Performing with the Frost School of Music’s Opera program is one of many innovative opportunities for string players at the school.

Five years ago, I was booked to perform my American Seasons violin concerto with the Miami Philharmonic. One of my former students at Vanderbilt University, Ross DeBardelaben, was working on his doctorate at the University of Miami’s Frost School of Music, so I arranged to have lunch with him while I was in town.

Two weeks before my concert, I received the very disheartening message that the Philharmonic had gone bankrupt, so my guest soloist spot, along with the rest of the concerts that season, had been canceled. I called Ross to tell him I wouldn’t be able to meet him, since I wasn’t coming to Miami. But Ross had an idea.

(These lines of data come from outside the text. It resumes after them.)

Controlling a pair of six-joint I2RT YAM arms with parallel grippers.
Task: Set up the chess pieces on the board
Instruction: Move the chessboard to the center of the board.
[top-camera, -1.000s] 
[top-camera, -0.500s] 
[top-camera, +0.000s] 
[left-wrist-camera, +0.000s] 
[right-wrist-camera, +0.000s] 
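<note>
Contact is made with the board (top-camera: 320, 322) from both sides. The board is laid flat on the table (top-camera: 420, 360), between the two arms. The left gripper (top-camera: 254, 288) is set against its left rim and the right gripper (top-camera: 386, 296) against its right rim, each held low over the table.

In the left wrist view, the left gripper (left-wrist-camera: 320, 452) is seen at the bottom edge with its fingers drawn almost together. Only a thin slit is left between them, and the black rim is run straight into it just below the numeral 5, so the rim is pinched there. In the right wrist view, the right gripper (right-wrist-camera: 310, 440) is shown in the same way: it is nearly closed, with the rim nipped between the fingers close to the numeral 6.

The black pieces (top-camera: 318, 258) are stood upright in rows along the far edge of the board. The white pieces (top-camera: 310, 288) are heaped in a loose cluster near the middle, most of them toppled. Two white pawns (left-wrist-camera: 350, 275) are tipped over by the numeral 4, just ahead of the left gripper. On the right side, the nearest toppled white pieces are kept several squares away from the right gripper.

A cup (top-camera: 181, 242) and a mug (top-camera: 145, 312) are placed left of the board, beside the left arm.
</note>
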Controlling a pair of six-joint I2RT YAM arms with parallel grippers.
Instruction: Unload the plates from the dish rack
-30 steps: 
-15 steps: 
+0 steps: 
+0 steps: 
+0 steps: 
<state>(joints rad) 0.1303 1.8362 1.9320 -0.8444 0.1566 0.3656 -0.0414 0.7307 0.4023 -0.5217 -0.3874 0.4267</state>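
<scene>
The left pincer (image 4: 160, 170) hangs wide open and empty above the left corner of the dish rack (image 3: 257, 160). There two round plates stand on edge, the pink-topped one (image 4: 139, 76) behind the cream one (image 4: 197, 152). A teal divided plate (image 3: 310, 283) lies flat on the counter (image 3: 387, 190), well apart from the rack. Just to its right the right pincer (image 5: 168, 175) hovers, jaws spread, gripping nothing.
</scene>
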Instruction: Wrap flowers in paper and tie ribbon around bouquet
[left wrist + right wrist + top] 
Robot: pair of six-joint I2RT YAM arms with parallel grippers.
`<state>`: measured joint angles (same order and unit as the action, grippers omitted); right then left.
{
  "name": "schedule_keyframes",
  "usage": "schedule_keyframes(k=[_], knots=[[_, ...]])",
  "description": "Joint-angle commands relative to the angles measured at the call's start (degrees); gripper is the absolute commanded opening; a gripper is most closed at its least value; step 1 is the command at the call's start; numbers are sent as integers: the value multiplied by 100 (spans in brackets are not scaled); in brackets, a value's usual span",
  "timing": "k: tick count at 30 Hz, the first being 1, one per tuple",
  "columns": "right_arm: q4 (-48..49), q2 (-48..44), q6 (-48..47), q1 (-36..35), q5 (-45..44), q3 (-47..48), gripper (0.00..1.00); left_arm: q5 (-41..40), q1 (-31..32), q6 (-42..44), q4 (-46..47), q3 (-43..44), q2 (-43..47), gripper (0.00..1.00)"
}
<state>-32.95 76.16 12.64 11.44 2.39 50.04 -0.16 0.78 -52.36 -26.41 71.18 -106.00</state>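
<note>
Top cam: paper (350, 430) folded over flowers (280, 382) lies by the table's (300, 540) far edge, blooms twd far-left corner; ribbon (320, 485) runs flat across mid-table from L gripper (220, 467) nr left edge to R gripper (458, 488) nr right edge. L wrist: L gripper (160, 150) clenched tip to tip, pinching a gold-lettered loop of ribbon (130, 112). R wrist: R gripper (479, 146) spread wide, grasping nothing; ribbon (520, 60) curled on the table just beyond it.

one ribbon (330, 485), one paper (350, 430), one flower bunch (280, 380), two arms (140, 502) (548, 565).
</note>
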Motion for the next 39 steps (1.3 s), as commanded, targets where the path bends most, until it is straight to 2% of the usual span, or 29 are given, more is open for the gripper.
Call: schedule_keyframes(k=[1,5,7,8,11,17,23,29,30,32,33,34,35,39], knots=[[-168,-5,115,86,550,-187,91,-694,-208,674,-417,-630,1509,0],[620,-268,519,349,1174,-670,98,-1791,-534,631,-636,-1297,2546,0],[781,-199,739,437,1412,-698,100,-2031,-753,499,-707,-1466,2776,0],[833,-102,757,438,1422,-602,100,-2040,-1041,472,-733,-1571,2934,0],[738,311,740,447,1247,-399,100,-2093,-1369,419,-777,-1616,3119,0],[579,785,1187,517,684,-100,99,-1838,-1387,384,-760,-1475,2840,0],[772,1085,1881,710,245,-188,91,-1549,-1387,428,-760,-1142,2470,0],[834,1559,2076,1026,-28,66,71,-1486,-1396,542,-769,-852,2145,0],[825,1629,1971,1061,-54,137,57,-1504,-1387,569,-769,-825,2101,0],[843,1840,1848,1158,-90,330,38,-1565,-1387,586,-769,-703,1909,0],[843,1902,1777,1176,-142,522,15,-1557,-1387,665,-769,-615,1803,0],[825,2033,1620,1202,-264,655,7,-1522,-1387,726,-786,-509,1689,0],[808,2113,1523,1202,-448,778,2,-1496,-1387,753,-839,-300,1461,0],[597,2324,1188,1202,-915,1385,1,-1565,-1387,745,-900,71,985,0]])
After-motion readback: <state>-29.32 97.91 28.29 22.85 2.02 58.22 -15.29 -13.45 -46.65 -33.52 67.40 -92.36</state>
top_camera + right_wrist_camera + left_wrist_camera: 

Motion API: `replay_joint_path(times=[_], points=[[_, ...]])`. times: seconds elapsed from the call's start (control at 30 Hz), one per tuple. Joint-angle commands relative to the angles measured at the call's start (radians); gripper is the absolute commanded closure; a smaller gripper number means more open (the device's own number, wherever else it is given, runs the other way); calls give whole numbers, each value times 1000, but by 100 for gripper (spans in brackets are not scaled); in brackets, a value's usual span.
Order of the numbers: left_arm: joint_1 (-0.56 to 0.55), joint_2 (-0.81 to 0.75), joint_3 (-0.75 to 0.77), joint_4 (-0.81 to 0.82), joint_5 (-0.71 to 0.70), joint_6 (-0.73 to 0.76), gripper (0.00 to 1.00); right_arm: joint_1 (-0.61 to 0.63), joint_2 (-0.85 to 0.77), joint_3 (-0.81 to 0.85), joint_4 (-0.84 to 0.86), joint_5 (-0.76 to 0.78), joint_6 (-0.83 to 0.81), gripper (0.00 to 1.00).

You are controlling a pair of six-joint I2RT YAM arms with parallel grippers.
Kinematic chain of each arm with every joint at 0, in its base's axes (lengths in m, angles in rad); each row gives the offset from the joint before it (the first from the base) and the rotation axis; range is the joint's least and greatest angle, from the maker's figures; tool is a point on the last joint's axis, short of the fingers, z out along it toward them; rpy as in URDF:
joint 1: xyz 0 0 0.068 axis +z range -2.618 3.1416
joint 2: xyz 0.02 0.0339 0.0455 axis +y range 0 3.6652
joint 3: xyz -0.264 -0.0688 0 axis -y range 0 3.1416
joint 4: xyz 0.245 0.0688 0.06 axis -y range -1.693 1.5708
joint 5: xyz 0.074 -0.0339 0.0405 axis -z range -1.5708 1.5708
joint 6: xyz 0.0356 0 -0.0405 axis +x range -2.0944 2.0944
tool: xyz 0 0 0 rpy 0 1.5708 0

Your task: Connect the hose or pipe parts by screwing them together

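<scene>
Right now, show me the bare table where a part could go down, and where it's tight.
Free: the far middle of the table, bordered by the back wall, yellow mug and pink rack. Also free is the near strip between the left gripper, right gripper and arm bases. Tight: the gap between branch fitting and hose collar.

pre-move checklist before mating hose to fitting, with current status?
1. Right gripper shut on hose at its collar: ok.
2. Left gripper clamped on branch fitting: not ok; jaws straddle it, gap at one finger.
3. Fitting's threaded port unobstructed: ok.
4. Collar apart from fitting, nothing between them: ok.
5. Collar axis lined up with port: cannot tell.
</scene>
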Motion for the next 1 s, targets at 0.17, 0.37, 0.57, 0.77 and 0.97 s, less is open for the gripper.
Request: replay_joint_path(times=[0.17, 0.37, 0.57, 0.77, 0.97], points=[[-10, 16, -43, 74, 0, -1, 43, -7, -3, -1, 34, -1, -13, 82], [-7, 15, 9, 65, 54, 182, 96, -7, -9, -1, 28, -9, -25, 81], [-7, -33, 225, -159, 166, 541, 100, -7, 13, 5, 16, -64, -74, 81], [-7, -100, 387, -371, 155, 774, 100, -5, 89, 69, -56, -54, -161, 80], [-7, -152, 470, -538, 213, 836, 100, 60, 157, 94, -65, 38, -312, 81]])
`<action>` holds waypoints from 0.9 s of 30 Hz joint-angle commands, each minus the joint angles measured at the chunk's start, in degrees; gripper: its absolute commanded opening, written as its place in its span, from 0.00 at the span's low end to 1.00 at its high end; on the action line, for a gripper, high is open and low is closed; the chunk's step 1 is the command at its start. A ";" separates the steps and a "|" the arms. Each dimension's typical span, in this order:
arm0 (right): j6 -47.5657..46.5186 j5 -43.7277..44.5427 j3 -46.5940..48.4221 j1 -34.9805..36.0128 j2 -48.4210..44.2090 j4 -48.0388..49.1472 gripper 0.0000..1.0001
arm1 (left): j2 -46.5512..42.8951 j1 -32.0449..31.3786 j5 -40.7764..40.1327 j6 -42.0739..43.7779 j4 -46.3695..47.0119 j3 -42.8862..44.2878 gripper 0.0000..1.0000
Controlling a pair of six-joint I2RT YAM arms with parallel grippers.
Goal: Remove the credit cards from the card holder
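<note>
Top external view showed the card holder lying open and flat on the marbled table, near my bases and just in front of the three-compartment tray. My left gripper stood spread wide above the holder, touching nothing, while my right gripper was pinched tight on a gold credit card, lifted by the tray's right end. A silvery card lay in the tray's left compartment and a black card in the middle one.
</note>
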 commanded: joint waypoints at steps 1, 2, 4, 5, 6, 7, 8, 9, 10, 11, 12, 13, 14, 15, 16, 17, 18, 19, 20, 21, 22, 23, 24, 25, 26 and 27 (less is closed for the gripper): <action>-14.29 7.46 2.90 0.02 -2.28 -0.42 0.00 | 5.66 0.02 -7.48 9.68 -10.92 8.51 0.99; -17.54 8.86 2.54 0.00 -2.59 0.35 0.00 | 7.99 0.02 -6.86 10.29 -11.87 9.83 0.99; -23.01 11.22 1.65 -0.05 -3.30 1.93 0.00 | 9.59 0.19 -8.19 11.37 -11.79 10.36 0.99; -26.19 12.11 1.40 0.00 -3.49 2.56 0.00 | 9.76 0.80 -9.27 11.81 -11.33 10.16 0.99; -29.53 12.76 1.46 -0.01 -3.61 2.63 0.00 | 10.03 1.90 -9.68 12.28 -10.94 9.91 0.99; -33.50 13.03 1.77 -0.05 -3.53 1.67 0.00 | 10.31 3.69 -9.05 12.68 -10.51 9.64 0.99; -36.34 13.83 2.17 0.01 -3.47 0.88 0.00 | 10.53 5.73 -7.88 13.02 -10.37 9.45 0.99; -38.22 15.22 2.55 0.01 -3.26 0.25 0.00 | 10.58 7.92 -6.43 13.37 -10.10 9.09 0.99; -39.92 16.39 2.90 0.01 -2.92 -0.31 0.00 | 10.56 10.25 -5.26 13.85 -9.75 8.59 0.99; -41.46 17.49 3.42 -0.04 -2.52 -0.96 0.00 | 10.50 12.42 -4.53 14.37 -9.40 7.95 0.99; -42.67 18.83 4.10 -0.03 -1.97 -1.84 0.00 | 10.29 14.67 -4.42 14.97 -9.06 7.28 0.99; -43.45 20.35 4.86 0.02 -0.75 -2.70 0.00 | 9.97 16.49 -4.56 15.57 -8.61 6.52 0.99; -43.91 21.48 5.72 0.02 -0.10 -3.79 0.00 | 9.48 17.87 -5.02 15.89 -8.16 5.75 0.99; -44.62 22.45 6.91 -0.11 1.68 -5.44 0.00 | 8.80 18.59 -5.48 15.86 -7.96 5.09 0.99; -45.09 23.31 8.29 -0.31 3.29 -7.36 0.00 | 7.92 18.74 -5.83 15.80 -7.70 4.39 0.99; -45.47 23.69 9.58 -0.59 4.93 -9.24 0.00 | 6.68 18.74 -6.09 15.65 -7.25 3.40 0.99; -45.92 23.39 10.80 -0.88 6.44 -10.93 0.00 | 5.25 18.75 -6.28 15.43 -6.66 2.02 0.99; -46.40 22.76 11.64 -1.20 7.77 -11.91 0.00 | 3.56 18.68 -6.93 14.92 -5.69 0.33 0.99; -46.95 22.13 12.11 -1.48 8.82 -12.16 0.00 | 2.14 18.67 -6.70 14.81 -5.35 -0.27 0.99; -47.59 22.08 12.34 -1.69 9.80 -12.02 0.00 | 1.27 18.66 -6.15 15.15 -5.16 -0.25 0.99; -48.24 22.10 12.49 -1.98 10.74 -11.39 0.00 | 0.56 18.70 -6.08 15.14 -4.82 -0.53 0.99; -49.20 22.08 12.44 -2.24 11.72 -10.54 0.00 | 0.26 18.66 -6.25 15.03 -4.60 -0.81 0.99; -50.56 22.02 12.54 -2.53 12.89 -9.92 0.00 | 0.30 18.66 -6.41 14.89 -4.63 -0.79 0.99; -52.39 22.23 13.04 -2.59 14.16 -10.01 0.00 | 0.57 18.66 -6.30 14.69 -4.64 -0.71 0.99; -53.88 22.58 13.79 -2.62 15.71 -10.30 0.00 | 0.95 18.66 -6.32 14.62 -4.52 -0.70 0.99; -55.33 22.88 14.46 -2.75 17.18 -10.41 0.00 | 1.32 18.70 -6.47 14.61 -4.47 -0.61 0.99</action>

He told me that the Frost School’s new dean of music, Shelly Berg, was making some waves on campus. Ross thought Berg would like to get acquainted with me and perhaps arrange for my canceled performance to take place at Frost with student string players. I thought it would be a wonderful idea if he could pull it off. I already had the weekend free and the plane tickets in hand.

If I had known then as much as I know now about Shelly Berg, there wouldn’t have been any “ifs” about it. Of course, Berg pulled it off. And after he watched me warm up for the concert that evening, he told me he had plans to make many major changes at the school. And he wanted me to take part in them.

Thus began my artist residency at the University of Miami, not to mention a strong, productive friendship between Berg and myself.

Shelly Berg

Shelly Berg is a jazz pianist extraordinaire and former dean of the Jazz department at the University of Southern California. He is also very knowledgeable about classical music, and he likes strings and believes that they deserve more attention.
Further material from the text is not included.